About 40% of major insurance organizations included in a global survey have experienced one or more security breaches in the last 12 months, according to a recent report from Deloitte.

The company’s 2012 Global Financial Services Industry Security Survey, published in September, includes data from 46 major insurance companies worldwide. The insurance sector made up 18% of the total respondents for the study, which included banks and other financial institutions from 39 countries. Canadian companies comprised 5% of the study’s total respondents.

Most insurance respondents cited an insufficient budget and resources as their top barrier to an effective information security program. The next most common barrier was lack of visibility and influence within the organization. Overall, 44% of the survey’s respondents cited an insufficient budget as a primary barrier, and 28% cited increasingly sophisticated threats.

Mobile security also presents a problem for the industry. More than 80% of insurance respondents support employee-owned or corporate-owned devices, according to Deloitte. Close to 80% also have one or more dedicated resource for managing privacy, along with an information security program.

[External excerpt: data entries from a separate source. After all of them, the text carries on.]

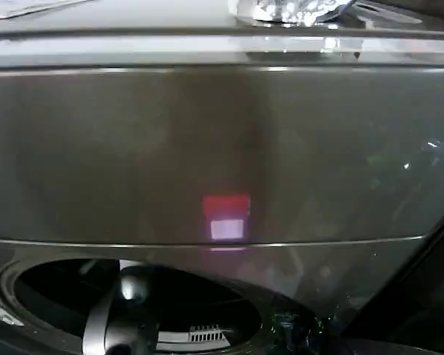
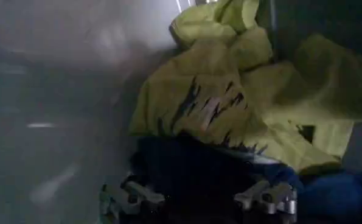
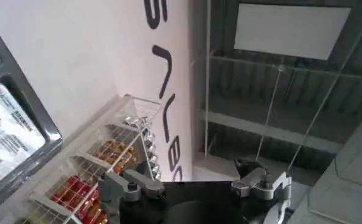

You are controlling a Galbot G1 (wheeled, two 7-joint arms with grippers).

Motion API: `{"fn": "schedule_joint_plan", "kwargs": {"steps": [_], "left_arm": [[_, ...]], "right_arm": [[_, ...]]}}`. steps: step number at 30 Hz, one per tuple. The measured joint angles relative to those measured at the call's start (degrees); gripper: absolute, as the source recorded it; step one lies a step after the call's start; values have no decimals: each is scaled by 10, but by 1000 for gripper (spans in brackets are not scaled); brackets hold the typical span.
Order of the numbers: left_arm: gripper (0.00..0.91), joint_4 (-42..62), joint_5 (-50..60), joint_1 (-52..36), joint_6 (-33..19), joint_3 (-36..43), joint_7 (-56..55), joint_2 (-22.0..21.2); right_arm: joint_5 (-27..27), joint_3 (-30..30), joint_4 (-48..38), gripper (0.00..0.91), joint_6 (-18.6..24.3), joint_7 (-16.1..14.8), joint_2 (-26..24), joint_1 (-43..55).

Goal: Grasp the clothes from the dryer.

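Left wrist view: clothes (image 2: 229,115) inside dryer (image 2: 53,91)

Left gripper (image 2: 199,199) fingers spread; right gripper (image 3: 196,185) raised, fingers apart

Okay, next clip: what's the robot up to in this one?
The robot's left arm reaches into the round porthole of the bronze-grey metal dryer. Its left hand is open, its fingers either side of the dark navy blue fabric, with the lime yellow-green garment lying just behind; nothing is gripped yet. The right hand is open, raised and idle, pointing toward the ceiling near a white wire rack.
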Motion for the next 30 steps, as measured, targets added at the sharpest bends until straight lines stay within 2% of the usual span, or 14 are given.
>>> {"fn": "schedule_joint_plan", "kwargs": {"steps": [16, 17, 18, 20, 21, 22, 30], "left_arm": [[907, 31, -5, -8, 48, 12, -13, 21], [853, 32, -6, -9, 49, 12, -13, 22], [717, 34, -6, -9, 49, 13, -13, 23], [284, 36, -8, -10, 49, 14, -13, 24], [239, 36, -8, -10, 50, 14, -13, 24], [137, 37, -9, -10, 50, 15, -13, 25], [91, 37, -15, -4, 57, 18, -15, 30]], "right_arm": [[0, -5, 6, 907, 0, -2, 0, 3], [0, -5, 6, 907, 0, -2, 0, 3], [0, -5, 7, 907, 0, -2, 0, 2], [1, -3, 7, 907, 0, -2, 1, 1], [1, -3, 7, 907, 0, -2, 1, 1], [1, -2, 7, 907, 0, -2, 1, 0], [4, 3, 5, 907, 0, -2, -2, -4]]}}
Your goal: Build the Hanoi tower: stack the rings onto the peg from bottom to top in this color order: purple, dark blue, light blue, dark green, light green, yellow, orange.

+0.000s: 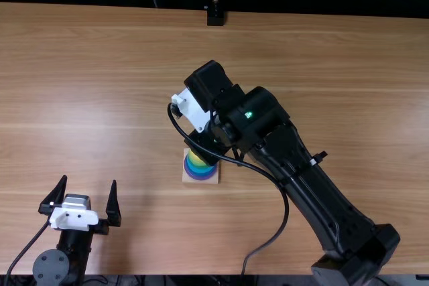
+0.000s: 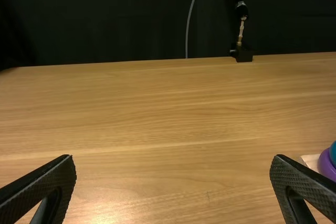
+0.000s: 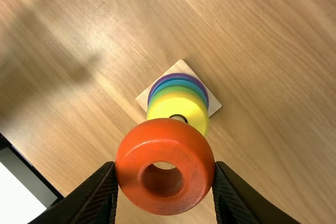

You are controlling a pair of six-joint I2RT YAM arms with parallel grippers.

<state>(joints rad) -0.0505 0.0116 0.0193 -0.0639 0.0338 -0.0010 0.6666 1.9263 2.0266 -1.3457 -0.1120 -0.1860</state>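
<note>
Over the ring stack, my right gripper (image 1: 206, 144) points down, partly hiding it. In the right wrist view that gripper (image 3: 165, 182) is shut on the orange ring (image 3: 184, 137), held above the stack and overlapping its edge. The yellow ring (image 3: 181, 106) is the topmost on the peg (image 3: 179, 118), with green, blue and purple bands below, all on a square wooden base (image 3: 214, 103). From above, the purple ring (image 1: 200, 176) shows at the bottom of the stack. My left gripper (image 1: 80, 199) stands open at the near left; its fingers also spread wide in the left wrist view (image 2: 173, 187).
A black stand (image 1: 215, 17) is at the table's far edge. The right arm (image 1: 315, 185) stretches from the near right across to the middle, with a loose black cable (image 1: 285, 212) hanging beside it. Bare wood (image 1: 87, 98) lies left of the stack.
</note>
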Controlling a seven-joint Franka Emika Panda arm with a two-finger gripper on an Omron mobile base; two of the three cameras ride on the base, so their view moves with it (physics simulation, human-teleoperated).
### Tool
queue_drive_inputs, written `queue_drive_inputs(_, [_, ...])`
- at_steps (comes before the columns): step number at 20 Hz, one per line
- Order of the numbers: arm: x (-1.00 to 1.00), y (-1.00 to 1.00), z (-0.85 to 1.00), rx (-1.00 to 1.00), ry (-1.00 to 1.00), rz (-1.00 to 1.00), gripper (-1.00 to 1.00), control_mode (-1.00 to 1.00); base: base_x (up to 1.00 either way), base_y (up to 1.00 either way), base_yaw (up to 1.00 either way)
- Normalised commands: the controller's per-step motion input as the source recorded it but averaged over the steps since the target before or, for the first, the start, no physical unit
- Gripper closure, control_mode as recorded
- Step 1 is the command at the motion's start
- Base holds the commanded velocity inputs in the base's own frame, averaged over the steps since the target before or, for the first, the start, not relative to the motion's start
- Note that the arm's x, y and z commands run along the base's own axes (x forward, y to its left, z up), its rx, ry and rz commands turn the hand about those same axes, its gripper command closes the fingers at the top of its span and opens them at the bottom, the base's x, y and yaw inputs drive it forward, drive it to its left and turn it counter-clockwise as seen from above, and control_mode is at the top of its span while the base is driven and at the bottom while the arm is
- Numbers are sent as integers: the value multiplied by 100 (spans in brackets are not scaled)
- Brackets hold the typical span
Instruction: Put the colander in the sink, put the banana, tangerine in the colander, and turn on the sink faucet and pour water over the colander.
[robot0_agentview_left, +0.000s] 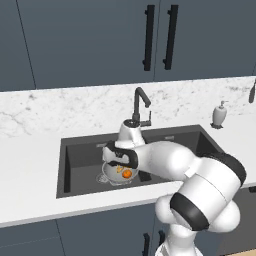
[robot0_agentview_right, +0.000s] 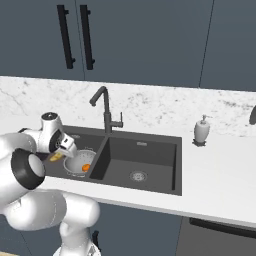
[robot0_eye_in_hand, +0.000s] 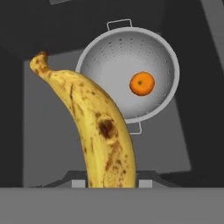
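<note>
The claw (robot0_eye_in_hand: 111, 183) is clamping the lower end of the banana (robot0_eye_in_hand: 94, 127), with a finger pressing on either side of the fruit, and is hanging over the left basin of the sink (robot0_agentview_left: 80, 160). In the hand view the banana is sticking out ahead of the claw, its brown-tipped far end reaching past the rim of the colander (robot0_eye_in_hand: 129, 72) rather than over its bowl. The colander is sitting on the basin floor beyond and below the claw, and the tangerine (robot0_eye_in_hand: 142, 84) is already lying inside it, off to one side of the bowl. The sink faucet (robot0_agentview_right: 104, 107) is standing behind the claw at the back of the sink, untouched.

The main risk is a release from this spot: most of the banana is lying outside the colander's rim, so it is likely to land on the basin floor or tip off the edge. Being long, it could also bridge the rim and roll out.
</note>
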Motion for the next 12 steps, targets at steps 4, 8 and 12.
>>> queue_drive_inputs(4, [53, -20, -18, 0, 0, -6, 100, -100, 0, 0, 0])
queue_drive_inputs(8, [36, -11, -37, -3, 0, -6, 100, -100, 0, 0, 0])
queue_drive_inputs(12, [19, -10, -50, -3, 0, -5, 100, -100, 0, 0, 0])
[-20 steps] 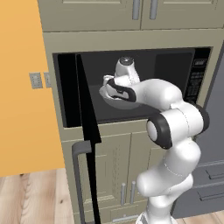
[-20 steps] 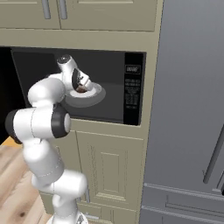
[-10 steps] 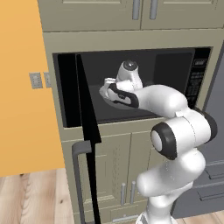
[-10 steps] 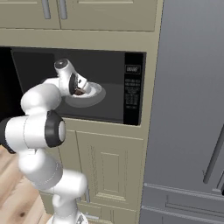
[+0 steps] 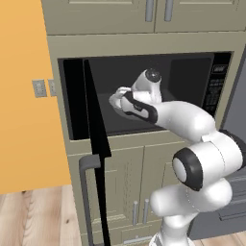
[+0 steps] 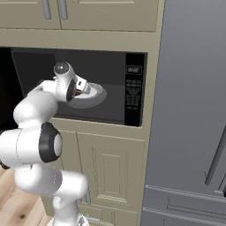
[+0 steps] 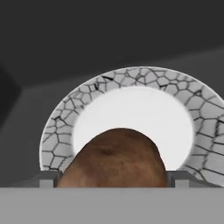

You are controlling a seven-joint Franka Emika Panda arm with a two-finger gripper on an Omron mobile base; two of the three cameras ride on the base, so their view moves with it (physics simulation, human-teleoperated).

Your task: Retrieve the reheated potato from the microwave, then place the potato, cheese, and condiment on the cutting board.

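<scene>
The microwave (image 5: 217,87) (image 6: 133,88) stands with its door (image 5: 94,139) swung wide open to the left. Inside, the brown mottled potato (image 7: 116,157) lies on a white plate with a grey crackled rim (image 7: 175,94) (image 6: 99,93). My gripper (image 5: 116,99) (image 6: 83,89) (image 7: 113,179) reaches into the cavity and is open, its two fingertips (image 7: 48,179) straddling the potato, one on each side. The potato still rests on the plate. The cheese, the condiment and the cutting board are out of view.
The open door's grey bar handle (image 5: 86,192) juts out at the lower left, near the arm. Beige cabinets (image 5: 127,178) frame the microwave above and below. A tall grey fridge (image 6: 190,114) stands to the right and an orange wall (image 5: 24,96) to the left.
The arm has stretched farther forward into the microwave, bringing the hand down around the potato. The fingers stay equally wide.
</scene>
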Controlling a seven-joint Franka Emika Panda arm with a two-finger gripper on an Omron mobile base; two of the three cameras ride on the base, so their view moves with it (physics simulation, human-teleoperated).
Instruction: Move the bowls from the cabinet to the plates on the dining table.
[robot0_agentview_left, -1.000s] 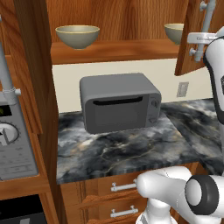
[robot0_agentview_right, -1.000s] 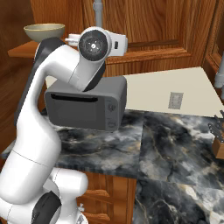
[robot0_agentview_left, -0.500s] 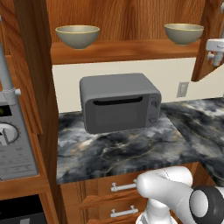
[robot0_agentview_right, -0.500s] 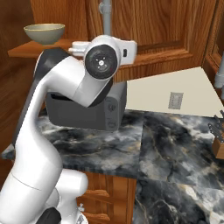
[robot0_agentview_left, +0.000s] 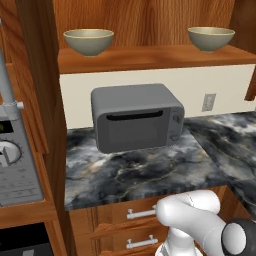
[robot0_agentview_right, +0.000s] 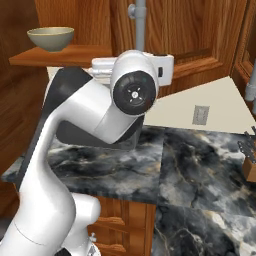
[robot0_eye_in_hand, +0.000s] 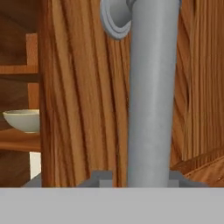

The popularity of social media has also had an impact, with 37% of overall respondents now revising their internal policies and 33% educating users about social media.

Still, many organizations are working proactively to combat security breaches. Data protection and information security governance ranked as the top two security initiatives this year, with 57% of insurance respondents saying they believe they’re adequately equipped for protecting customer sensitive data.

Nearly 70% of insurance respondents also claim to have information security programs that have “Level 3” maturity or higher on Deloitte’s five-level scale. Level 3 implies a program with defined processes and a degree of improvement over time, while Level 5 (the highest level) implies a security program with constant improvement and innovation.

Of all the survey’s respondents, nearly half (49%) claim to actively manage vulnerabilities, while 82% claim to be actively researching new threats to proactively protect the organization from emerging threats.